It was initially believed that the anti-depressant pharmacological activity of hypericin was due to inhibition of monoamine oxidase enzyme. The crude extract of Hypericum is a weak inhibitor of MAO-A and MAO-B. Isolated hypericin does not display this activity, but does have some affinity for NMDA receptors. This points in the direction that other constituents are responsible for the MAOI effect.
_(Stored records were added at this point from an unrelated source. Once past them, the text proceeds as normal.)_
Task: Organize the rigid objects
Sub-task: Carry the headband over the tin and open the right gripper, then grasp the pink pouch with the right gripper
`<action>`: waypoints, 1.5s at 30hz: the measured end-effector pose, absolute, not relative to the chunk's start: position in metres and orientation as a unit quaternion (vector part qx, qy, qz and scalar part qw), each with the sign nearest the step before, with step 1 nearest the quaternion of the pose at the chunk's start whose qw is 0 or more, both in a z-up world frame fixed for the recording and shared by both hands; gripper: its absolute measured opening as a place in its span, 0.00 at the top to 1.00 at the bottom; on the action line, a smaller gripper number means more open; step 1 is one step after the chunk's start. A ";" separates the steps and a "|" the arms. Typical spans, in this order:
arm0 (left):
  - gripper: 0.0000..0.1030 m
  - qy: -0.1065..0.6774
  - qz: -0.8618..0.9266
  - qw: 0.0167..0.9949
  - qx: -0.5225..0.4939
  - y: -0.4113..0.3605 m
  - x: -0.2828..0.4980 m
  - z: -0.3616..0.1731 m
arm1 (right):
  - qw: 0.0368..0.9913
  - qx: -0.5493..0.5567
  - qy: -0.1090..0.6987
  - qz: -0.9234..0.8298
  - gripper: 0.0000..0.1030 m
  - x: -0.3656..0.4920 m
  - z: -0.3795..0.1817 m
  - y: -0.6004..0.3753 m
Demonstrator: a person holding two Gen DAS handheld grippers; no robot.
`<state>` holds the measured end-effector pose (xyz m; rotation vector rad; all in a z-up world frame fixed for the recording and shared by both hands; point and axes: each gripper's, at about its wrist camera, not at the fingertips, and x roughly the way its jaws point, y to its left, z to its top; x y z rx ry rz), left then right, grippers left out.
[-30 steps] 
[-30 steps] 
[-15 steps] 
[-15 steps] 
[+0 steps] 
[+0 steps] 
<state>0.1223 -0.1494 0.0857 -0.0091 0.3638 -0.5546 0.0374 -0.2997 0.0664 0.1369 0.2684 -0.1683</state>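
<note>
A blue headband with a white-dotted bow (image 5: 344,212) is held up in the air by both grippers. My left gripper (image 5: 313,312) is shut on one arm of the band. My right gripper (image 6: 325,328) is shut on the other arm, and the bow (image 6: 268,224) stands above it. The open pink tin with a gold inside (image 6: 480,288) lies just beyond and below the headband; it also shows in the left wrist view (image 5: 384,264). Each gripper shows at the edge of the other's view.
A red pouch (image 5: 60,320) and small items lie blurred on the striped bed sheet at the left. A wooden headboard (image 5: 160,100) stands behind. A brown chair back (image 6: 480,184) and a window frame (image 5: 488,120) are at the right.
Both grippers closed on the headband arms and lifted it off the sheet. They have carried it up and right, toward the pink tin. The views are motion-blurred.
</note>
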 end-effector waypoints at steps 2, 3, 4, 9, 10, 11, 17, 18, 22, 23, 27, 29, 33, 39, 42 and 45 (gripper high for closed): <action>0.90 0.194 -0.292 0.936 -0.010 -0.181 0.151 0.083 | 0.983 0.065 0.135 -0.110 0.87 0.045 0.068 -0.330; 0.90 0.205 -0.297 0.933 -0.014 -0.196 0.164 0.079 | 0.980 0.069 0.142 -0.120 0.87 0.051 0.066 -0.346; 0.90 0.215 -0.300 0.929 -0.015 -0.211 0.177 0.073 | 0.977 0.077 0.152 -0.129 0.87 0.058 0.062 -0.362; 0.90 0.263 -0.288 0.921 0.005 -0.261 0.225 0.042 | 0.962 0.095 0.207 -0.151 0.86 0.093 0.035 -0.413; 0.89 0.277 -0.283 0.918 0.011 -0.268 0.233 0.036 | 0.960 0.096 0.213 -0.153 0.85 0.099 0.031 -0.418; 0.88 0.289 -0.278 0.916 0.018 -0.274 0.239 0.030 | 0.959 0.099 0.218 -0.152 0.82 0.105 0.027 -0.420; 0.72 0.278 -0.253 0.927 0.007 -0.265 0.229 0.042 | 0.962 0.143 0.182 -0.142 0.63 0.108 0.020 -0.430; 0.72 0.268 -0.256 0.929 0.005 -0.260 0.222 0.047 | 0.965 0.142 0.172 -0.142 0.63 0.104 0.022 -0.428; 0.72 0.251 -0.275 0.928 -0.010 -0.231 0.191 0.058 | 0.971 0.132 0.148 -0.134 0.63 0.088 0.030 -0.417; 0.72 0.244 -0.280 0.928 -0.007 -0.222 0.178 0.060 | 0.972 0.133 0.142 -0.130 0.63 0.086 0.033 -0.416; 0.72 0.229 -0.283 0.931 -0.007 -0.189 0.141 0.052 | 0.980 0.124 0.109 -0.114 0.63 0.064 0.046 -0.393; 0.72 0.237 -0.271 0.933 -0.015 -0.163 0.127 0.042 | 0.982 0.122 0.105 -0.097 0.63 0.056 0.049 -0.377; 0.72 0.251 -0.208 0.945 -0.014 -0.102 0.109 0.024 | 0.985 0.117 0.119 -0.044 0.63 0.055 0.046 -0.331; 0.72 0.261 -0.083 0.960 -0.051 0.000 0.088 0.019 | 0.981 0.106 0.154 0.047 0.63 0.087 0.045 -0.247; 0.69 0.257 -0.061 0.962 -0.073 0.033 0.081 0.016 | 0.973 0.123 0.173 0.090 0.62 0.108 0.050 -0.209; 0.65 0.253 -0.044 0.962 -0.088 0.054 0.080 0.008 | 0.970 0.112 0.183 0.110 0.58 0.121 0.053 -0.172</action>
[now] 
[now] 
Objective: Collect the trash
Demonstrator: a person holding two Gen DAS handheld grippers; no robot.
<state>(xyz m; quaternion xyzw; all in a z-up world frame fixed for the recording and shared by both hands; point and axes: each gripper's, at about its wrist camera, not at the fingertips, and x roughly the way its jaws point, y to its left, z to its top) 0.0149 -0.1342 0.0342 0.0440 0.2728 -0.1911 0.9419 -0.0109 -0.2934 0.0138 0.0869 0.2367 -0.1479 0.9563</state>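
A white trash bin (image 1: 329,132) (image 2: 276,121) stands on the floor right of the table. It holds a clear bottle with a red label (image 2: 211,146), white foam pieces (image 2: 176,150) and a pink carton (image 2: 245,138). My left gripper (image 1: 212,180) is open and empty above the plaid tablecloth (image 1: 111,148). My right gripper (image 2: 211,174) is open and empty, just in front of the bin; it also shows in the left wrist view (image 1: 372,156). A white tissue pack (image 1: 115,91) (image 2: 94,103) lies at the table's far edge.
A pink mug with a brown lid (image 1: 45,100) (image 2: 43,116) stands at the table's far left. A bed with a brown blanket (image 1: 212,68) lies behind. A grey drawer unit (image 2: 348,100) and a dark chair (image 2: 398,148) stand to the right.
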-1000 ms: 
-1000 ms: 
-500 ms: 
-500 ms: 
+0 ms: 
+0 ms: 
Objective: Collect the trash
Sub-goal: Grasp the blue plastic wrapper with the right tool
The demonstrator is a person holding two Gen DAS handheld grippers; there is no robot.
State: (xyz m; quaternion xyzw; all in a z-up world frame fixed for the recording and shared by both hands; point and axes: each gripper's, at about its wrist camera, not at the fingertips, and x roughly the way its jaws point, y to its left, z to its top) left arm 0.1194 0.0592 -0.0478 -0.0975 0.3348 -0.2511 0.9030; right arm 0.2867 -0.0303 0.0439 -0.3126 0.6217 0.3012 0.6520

The current belief is that the mechanism of antidepressant activity is due to the inhibition of reuptake of certain neurotransmitters.[2]
The large chromophore system in the molecule means that it can cause photosensitivity when ingested beyond threshold amounts.[citation needed] Photosensitivity is often seen in animals that have been allowed to graze on St. John's Wort. Because hypericin accumulates preferentially in cancerous tissues, it is also used as an indicator of cancerous cells. In addition, hypericin is under research as an agent in photodynamic therapy, whereby a biochemical is absorbed by an organism to be later activated with spectrum-specific light from specialized lamps or laser sources, for therapeutic purposes. The antibacterial and antiviral effects of hypericin are also believed to arise from its ability for photo-oxidation of cells and viral particles.[2]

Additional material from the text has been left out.